Saliva singer Josey Scott

Scott said he's already writing new songs and "I’m actually writing a new record now."

"I’m planning on going in the studio and recording a brand-new record that will surprise a lot of people," he said.

He said he will be "sort of shifting gears musically a little bit and taking myself sort of back to my roots, back to my Memphis roots and Tennessee roots.

"I grew up around a lot of … my dad was a country artist and a Gospel artist, and I’m planning on doing like a sort-of a rock ‘n’ roll country record if you will," he said.

“And I’m working on some new material right now and I’m working with a producer out of Nashville named Scatterbrains and talking to the producer who we recorded all our hits within Saliva — Bob Marlette out in California.

“So I’m really excited about doing some new material and we’re gonna see how it goes.”

'I want to be of service to those people'

Scott said his intent with Josey Scott's Saliva is that he wants fans "to hold on to exactly what they tell me every night.

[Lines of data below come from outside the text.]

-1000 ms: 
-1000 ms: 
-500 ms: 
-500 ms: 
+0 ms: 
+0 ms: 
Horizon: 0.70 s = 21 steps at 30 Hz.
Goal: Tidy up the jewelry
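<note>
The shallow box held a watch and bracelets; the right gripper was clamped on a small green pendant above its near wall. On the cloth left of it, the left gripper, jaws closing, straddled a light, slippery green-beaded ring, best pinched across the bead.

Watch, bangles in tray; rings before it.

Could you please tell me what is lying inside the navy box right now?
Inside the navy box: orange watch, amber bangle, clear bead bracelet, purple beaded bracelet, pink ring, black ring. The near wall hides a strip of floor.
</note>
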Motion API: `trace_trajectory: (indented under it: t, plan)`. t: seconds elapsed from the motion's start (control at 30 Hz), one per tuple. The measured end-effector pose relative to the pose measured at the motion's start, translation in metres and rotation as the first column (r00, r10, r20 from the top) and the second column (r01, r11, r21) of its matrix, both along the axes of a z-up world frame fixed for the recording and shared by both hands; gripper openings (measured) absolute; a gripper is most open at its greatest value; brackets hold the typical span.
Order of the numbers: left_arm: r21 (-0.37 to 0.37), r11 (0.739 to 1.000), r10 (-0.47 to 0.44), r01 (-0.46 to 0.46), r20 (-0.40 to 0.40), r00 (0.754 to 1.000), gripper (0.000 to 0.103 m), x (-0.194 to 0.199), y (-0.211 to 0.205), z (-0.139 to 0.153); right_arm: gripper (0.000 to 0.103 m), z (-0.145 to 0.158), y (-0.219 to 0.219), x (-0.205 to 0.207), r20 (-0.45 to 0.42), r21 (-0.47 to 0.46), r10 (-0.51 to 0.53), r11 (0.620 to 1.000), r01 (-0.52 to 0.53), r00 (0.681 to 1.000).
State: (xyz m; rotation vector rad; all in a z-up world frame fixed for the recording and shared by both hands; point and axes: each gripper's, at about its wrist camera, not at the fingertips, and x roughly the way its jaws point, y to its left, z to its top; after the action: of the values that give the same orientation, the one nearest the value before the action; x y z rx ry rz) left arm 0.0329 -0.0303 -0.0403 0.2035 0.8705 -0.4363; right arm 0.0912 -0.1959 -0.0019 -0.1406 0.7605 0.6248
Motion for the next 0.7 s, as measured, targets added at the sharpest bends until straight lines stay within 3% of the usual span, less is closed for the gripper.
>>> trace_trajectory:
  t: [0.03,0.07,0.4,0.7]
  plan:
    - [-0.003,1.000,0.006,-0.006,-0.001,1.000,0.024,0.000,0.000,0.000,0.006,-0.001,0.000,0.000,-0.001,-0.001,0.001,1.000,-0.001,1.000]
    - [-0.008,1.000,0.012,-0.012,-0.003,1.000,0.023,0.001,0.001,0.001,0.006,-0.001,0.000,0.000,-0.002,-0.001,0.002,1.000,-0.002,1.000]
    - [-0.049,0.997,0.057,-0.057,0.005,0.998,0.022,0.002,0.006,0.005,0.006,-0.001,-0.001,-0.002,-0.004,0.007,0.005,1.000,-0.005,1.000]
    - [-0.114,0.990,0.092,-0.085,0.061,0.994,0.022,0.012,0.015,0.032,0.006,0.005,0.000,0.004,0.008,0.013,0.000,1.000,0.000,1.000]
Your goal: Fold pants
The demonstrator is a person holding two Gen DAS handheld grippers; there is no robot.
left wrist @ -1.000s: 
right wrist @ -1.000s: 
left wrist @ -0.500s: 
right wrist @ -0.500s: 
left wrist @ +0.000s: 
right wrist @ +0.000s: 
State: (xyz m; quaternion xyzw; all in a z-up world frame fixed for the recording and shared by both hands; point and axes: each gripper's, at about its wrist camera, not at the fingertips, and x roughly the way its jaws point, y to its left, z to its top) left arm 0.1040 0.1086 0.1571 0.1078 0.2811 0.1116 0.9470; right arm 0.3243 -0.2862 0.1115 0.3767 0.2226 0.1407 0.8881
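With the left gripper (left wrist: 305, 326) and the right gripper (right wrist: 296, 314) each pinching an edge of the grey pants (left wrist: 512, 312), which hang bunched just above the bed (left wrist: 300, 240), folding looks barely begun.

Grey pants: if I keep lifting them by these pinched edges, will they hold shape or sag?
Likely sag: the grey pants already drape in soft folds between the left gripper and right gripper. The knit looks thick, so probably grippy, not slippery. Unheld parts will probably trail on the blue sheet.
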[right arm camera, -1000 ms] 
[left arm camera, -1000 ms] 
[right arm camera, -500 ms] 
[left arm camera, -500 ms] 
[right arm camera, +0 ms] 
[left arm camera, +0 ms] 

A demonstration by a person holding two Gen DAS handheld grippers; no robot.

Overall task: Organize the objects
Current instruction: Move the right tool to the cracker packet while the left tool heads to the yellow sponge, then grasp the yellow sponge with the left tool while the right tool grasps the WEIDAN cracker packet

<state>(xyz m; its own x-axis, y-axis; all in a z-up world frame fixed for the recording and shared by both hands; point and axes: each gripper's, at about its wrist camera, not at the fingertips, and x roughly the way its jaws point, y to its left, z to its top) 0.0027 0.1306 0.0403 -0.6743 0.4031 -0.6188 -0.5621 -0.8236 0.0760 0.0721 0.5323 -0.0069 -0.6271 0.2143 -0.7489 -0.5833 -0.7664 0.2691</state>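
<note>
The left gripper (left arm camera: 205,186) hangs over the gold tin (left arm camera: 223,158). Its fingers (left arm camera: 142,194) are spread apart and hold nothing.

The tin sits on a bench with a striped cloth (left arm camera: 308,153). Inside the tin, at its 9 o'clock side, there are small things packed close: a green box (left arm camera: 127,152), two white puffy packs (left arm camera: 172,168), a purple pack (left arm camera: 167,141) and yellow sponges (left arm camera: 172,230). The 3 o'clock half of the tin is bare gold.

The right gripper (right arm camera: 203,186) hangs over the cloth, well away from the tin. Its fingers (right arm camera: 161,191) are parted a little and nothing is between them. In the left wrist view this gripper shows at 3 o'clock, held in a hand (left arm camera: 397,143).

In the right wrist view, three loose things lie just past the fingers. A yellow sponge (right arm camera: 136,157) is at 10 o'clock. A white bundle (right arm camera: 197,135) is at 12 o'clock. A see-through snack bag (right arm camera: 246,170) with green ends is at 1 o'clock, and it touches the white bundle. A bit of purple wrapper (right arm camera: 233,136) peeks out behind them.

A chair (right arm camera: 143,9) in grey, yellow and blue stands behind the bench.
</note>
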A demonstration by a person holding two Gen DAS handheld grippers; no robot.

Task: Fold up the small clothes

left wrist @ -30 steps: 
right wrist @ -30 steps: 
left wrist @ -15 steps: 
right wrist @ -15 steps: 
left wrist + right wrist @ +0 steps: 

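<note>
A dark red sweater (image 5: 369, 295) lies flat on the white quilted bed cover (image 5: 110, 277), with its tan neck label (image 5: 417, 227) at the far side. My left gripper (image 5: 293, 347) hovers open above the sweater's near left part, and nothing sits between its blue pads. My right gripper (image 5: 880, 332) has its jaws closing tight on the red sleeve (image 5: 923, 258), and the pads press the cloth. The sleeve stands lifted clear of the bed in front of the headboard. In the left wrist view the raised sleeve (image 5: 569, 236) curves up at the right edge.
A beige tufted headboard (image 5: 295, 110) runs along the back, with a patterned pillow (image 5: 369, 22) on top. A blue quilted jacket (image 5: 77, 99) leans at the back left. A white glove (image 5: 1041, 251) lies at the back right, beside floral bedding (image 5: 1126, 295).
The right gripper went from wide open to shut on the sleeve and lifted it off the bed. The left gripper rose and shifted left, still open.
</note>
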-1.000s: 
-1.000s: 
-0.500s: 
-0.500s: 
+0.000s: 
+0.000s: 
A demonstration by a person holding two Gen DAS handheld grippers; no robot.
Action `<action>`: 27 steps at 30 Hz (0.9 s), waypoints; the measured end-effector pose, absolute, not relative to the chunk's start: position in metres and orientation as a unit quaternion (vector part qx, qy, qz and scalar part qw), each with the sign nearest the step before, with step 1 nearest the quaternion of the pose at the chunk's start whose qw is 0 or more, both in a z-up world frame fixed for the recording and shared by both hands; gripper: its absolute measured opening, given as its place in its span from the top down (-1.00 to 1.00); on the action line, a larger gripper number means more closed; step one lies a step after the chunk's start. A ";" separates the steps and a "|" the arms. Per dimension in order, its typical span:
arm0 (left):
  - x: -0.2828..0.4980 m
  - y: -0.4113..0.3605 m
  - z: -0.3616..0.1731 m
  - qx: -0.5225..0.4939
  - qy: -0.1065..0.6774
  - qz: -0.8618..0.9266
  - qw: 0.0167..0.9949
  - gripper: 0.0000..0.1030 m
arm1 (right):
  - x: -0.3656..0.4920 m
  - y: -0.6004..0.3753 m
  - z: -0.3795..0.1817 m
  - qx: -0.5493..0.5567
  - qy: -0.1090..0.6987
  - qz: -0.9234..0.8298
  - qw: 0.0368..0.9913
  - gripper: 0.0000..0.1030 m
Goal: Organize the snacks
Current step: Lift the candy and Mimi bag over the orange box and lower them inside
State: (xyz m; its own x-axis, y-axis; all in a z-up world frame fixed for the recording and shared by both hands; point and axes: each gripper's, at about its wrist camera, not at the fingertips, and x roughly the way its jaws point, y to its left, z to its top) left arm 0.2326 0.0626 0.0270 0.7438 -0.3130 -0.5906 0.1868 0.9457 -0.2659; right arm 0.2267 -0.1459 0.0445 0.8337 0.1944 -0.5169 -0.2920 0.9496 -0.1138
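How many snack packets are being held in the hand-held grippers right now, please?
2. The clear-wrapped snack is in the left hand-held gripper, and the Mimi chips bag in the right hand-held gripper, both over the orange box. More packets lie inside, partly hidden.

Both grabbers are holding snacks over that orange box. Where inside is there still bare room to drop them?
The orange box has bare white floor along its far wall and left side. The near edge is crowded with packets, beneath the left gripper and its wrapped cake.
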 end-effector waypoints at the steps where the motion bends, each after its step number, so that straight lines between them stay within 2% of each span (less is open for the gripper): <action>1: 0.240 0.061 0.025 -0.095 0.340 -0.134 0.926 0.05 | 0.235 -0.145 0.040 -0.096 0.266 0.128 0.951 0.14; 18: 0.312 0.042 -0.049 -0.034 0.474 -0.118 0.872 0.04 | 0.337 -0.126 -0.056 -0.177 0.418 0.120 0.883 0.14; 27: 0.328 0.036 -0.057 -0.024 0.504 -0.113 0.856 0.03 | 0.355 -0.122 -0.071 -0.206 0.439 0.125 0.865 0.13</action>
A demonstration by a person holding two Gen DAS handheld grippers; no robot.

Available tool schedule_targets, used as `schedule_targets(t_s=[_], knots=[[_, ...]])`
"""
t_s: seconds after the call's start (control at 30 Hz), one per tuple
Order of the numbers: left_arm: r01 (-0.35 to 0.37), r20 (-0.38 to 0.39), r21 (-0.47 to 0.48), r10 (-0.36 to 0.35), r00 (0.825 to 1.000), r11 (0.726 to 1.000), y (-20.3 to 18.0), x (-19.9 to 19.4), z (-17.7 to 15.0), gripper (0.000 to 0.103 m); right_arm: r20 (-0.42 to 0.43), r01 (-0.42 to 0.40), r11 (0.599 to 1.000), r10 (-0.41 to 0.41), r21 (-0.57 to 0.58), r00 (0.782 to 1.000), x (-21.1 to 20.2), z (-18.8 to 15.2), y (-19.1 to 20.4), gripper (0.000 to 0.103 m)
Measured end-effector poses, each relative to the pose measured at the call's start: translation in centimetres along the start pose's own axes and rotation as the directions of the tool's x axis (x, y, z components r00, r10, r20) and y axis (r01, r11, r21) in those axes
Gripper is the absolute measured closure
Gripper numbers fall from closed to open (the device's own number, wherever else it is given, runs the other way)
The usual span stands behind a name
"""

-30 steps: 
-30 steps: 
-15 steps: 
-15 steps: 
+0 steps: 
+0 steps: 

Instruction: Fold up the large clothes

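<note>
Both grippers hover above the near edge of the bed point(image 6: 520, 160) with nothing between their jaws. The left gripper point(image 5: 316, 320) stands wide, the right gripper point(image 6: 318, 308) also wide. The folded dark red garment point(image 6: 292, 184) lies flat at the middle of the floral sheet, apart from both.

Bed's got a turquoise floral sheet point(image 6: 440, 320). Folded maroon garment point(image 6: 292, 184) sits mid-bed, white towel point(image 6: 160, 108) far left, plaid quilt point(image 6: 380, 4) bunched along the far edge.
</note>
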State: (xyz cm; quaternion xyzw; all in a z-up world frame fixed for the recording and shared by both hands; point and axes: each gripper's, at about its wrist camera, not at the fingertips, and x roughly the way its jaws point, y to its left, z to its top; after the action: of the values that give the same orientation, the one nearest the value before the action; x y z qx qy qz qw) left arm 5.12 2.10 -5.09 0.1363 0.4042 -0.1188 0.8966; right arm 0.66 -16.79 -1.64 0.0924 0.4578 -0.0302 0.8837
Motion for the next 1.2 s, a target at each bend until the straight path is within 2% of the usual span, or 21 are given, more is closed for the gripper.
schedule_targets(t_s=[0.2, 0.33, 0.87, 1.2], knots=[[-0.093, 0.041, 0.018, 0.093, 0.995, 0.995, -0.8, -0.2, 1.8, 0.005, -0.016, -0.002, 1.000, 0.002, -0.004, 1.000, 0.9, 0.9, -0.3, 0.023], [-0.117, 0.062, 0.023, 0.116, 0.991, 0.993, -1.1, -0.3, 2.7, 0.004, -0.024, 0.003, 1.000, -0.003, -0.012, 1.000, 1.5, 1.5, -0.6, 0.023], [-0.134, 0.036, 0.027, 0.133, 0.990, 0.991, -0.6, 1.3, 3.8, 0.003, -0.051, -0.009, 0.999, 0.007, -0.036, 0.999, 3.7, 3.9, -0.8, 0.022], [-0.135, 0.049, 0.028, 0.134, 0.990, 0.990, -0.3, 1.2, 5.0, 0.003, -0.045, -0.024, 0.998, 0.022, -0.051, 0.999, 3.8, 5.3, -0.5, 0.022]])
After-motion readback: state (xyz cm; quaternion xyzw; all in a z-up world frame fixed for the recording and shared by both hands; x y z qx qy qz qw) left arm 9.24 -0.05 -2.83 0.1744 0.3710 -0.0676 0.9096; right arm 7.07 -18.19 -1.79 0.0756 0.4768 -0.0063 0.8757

“And the most popular thing I hear from them is, ‘Thank you so much. Your music got me through a really rough time in my life,'" he said. "They’ll tell me how your music got me through a really rough childhood with my parents. Or your music got me through a really bad divorce. Or your music got me through having a partner that was abusive.

“I had a fan come up to me, this girl came up to me one night, she said, ‘I just want to thank you for keeping the shotgun out of my mouth.’ And I was just, like, wow, and I hugged her and I almost wanted to cry with her — just seeing how emotionally charged these fans are.

"Music is medicine to people! It helps them get through their lives and helps them get through the tragedies that we all are gonna face."
Saliva singer Josey Scott

“I believe that’s Saliva’s legacy and I certainly want that to be Josey Scott’s legacy — is realizing that nothing is more important than music being medicine to people. Music is medicine to people! It helps them get through their lives and helps them get through the tragedies that we all are gonna face.

“Somebody told me the other day — they said, ‘Life is a movie of tragedies, and the good times are the commercial breaks.’ And that just spoke to me so much, because so much tragedy has followed me [in] the past decade, and I hold onto the good times and see them as the little respites in between the next tragedy.

“And it’s not that I look at my life as some dark black abyss of a black hole, but I’m hopeful for the good things to come and I’m more prepared for the bad things to come.

"And if I can reach out and help others through those things that are undoubtedly to come, then I want to be of service to those people.”